Please restate every line below exactly, without any pictures.
[Opening Data extract section]
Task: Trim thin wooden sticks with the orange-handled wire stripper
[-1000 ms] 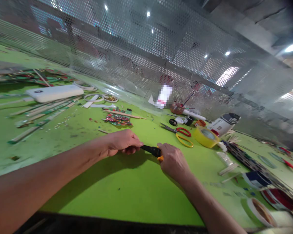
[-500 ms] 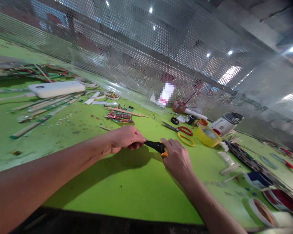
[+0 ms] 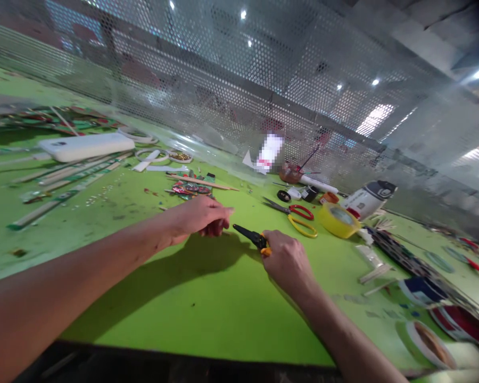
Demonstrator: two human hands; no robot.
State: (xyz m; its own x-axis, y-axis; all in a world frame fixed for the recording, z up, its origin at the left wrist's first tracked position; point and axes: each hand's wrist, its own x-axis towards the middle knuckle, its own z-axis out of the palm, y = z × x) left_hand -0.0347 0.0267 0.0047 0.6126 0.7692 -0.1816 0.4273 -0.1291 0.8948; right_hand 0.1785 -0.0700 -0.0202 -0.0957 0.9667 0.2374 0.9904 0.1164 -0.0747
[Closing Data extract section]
*Exercise output:*
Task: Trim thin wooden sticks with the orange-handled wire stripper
[-1000 ms] 
[-500 ms] 
[+0 ms] 
Demonstrator: two human hands; no robot.
State: (xyz m; its own x-axis, y-axis; all in a world frame fixed for the recording, z up, its origin at the left wrist's first tracked position; point and axes: each hand's wrist, its own x-axis towards the middle knuckle, its own z-axis out of the palm, y = z × x) left_hand -0.0347 0.0267 0.0047 0.6126 0.7692 -0.1816 0.4273 -0.1291 0.8948; right_hand 0.1785 -0.0700 -0.0202 -0.0957 0.9667 0.2374 0.9904 0.1164 -0.0747

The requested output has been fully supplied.